The triggers for these impulse “off shopping list” purchases are special offers (76%), “forgot I needed it until I saw it” (20%), “profit margin is good” (19%) and “the display or packaging caught my eye” highlighting the importance of impactful display stands, clear profit on return information and secondary siting around cash and carries.

Two thirds of retailers write their shopping lists just before leaving their stores and heading to the cash and carry (which explains why some lists are written on the back of torn off outers). One third build their lists over a period of time (but with retailers visiting cash and carries 2.6 times a week, on average, this “period of time” can’t be more than a couple of days)

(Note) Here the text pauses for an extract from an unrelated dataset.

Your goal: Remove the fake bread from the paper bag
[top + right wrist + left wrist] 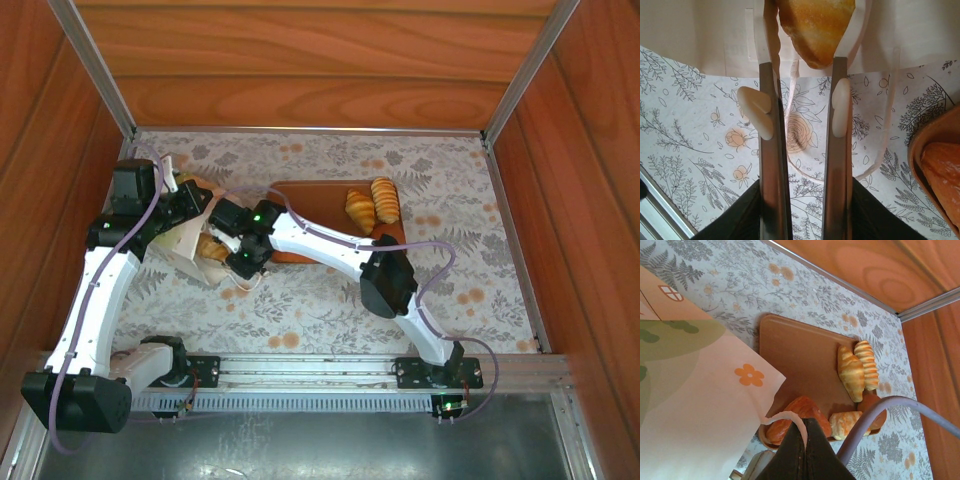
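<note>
At the left of the floral surface [480, 270] we see the white bag [188, 243]. The left end effector [804, 429] is fully closed, pinching the bag's paper rim. Just to its right, the right end effector [810, 20] is partly open, its fingers pressed on either side of a golden bread piece [815, 37] against the bag. Further right, a brown board [320, 200] carries more bread [372, 205], including two croissants side by side.
</note>
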`<state>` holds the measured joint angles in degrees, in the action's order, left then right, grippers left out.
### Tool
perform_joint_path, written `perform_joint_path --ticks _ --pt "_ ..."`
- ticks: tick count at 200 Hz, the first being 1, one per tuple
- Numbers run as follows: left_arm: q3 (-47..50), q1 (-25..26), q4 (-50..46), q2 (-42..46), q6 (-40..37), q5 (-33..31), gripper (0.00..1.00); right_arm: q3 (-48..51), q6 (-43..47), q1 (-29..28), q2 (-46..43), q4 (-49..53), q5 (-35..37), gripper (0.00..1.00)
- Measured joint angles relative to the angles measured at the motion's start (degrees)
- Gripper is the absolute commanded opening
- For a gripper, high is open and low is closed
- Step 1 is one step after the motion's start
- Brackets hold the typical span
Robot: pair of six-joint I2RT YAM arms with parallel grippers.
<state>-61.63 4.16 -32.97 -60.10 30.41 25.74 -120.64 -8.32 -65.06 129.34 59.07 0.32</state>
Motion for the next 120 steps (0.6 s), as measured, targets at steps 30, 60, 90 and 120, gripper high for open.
perform_joint_path --ticks 30,60,90,120 --pt "0.0 0.0 0.0 0.0 0.0 0.0 0.0 3.5 -0.5 0.0 -4.4 -1.2 0.1 0.35" --pt "0.0 0.0 0.0 0.0 0.0 -0.1 0.0 9.5 -1.4 0.0 -12.5 -2.9 0.1 0.35" --pt "0.0 0.0 0.0 0.0 0.0 -0.2 0.0 16.2 -1.9 0.0 -20.7 -4.3 0.6 0.35" --pt "-0.2 0.0 0.1 0.0 0.0 -0.7 0.0 22.9 -2.1 0.0 -26.9 -4.8 0.7 0.34"
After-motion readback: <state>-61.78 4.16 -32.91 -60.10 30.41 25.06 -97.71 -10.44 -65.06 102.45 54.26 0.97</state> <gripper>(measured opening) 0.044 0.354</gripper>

Last week, I saw that one wholesaler has created shopping lists with core “must stock” lines listed, allowing the retailer to check a tick box and enter the quantity they need.

Using shopping lists to highlight “must stock” lines is a clever marketing policy, as a third of retailers say their wholesaler does not highlight “must stock” lines to them, and particularly when 42% of retailers say they compile lists by product types rather than by SKU.

Why do products appear on retailers’ shopping lists? Three quarters appear because the retailer has run out, a third are always on their list.

How do suppliers make sure their products feature on retailers’ shopping lists? Could suppliers give away free tear-off shopping lists with their products and brands featured heavily?

Can we go one stage further and use the internet in the same way consumers use web sites and have previous items ordered already highlighted and easy to select? We have asked retailers again whether they have access to the internet (68% do) and how often they use the internet for business purposes (three times a week – coincidentally about the same number of times per week retailers visit cash and carries).

We have asked them whether they would be interested to enter a scheme of faxing or emailing their order to the cash and carry, which is then picked by branch staff ready for collection later that day. A quarter said they would be interested.

It would also help drive traffic to wholesalers’ web sites (currently one in four retailers look at their cash and carry’s web site). And remember that retailers turn to wholesalers first for impartial advice and recommendations.